Polusi dari pembuatan jeans berasal dari bahan pewarna yang dipakai, bleaching yang
bisa masuk ke dalam tanah serta bahan bakar mesin produksi. Sementara itu
peningkatan pH dipicu oleh penggunaan detergen yang berlebihan dalam proses
pencucian bahan baku maupun pakaian jadi. (sumber)

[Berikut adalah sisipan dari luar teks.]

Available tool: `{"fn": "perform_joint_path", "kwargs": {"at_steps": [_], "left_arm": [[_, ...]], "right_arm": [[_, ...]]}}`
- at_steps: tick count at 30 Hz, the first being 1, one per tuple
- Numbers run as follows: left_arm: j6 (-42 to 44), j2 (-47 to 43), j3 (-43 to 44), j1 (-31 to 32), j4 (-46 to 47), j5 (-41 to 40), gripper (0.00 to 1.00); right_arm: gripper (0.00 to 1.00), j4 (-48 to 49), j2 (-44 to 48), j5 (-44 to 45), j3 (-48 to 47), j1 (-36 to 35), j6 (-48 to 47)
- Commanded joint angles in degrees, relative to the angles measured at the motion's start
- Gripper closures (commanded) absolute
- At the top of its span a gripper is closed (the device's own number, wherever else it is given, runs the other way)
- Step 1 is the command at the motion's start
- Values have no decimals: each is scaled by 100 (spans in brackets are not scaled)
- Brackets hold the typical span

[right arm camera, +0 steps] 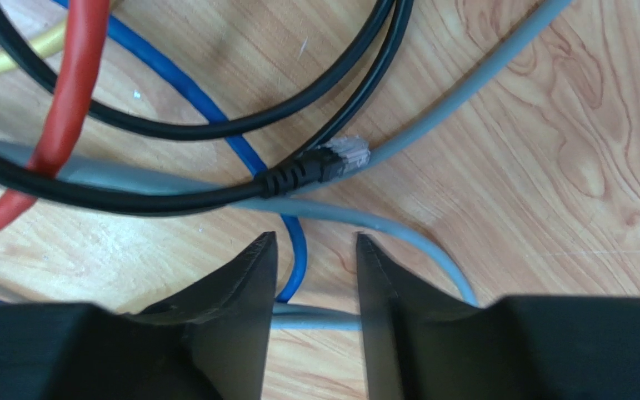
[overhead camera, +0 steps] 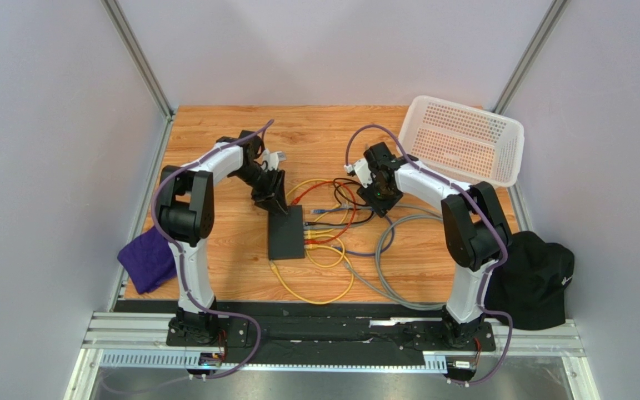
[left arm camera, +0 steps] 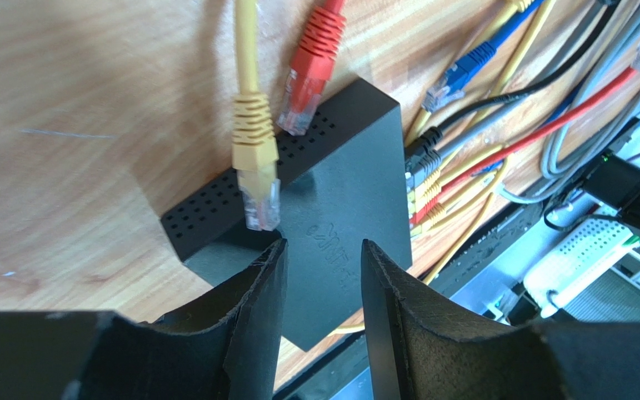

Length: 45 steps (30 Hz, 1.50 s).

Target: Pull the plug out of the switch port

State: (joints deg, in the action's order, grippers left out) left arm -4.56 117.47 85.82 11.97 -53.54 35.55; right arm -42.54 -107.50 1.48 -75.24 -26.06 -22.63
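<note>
At the near left corner of the table point(overhead camera: 215, 158) a purple cloth point(overhead camera: 148, 258) hangs partly over the edge. A black cap point(overhead camera: 536, 279) sits off the near right corner. Toward the middle of the near edge lie a loop of yellow cable point(overhead camera: 319, 296) and a bend of grey cable point(overhead camera: 382, 287).

The switch point(overhead camera: 287, 233) lies flat near the table's middle, a little left of centre. Its socket edge faces the right edge. A row of plugs point(left arm camera: 419, 179), black, yellow and red, sits in those sockets. A loose yellow plug point(left arm camera: 256, 187) rests against the switch's perforated side, and a loose red plug point(left arm camera: 302, 104) lies just beside it. Tangled cables in several colours spread from the socket edge toward the right.

The left gripper point(overhead camera: 269, 196) hangs over the far end of the switch. Its jaws are parted by a narrow gap and nothing is between them; from the wrist they stand above the switch's top face.

The right gripper point(overhead camera: 379, 187) is beyond the tangle, right of centre, well apart from the switch. Its jaws are also narrowly parted and hold nothing. Below them lie a blue cable point(right arm camera: 298, 250) and the grey one, and just past the tips a black plug point(right arm camera: 332, 160) lies unplugged on the wood.

A white basket point(overhead camera: 465, 137) stands at the far right corner.
</note>
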Motion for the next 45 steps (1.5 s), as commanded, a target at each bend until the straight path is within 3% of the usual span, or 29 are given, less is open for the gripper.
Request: {"fn": "perform_joint_path", "kwargs": {"at_steps": [1,6,7,8,12,17,19,25,30,37,42,45], "left_arm": [[201,-242,-101,60,45,-66,53],[201,-216,-22,60,28,-75,53],[218,-216,-13,60,19,-83,53],[218,-207,-13,60,28,-83,53],[245,-277,-39,60,19,-83,53],[227,-365,-48,60,28,-118,53],[166,-391,-13,69,-7,-110,52],[192,-479,-4,104,19,-57,52],[245,-470,13,209,28,-74,52],[289,-418,49,350,28,-119,52],[315,-400,66,359,-16,-180,52],[341,-409,23,368,-7,-224,52]], "right_arm": [[60,-7,-183,-260,-245,31,-162],[66,-122,-87,-613,18,31,-276],[71,-210,-60,-596,79,31,-320],[83,-280,-52,-578,80,31,-451],[99,-859,133,-333,-437,162,-725],[100,-1809,430,-315,-1413,462,-874],[100,-2010,563,290,-1475,462,-901],[100,-3092,783,906,-1800,532,-1444],[100,-3365,854,986,-2240,1190,-1665],[100,-3051,704,1083,-2645,2184,-1437],[100,-1866,1029,1513,-1671,2237,-1726],[99,-1626,1091,1452,-1249,2246,-1797]]}}
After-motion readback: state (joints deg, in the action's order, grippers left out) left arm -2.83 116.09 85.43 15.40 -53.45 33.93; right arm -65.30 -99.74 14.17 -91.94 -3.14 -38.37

Mari kita tinjau industri yang telah menerapkan teknologi produksi bersih. Saya akan
menjelaskan mengenai hal ini secara singkat. Sekarang ini pabrik rokok besar di
Indonesia juga telah menerapkan hal ini. Pengolahan limbah industri rokok saat ini
dikembangkan untuk menjadi pupuk yang digunakan untuk lahan tembakau yang
ditanam warga.
Di Instalasi Pengelolaan Air Limbah (IPAL) PT Djarum, misalnya, sampah pembungkus
tembakau yang terbuat dari daun siwalan dapat diolah menjadi kompos dengan
memanfaatkan lumpur aktif mikroba. (sumber)
Industri pulp dan paper juga telah menerapkan hal ini. Saat melaksanakan kunjungan
Industri di Produsen Buku Tulis Sinar Dunia di Gresik, Jawa Timur. Juga telah
dilengkapi IPAL. Pengolahan air limbah cair pada Industri kertas membutuhkan lahan
yang cukup luas. Yang diawali dengan proses aerasi dengan aerator di bak
penampungan untuk kemudian di treatment lebih lanjut, sehingga bisa dimanfaatkan
sebagai air kolam untuk budidaya ikan air tawar.

http://iinparlina.files.wordpress.com/2011/10/17.jpg
Gambaran singkat mengenai Teknologi bersih ini semoga bisa membuka pemikiran kita
untuk hidup lebih hijau. Mendukug program dan produk yang berbasis teknologi bersih.
Akan selalu ada dampak positif dan negatif yang berusaha mencapai titik equilibrium.
Penerapan teknologa yang sepenuhnya 100% ramah lingkungan saat ini mungkin belum
bisa tercapai secara optimal. Adapun program pengembangan atau dukungan dari

sebuah Industri kepada masyarakat jangan hanya disikapi sebagai program cuci tangan
dari dampak negatif.
Dalam kacamata Industri yang menjadi patokan utama untuk dicapai adalah profit. Yang
diinginkan tentu saja biaya rendah dengan keuntungan maksimal. Namun ada sisi
keberlanjutan yang harus tetap dipertimbangan. Sisi humanis yang mengarahkan kita
untuk mencintai alam.
Seiring dengan perkembangan Industrialisasi alam pasti akan terus menjadi korban
eksploitasi secara besar-besaran. Selama ada permintaan dari Manusia yang konsumtif,
maka eksploitasi berupa produksi akan terus terjadi. Hal ini tidak bisa dihindari, tapi
dengan penerapan teknologi terpadu. Semoga bisa mengurangi sedikit beban yang harus
ditanggung bumi ini. Untuk hidup yang lebih baik kini dan nanti.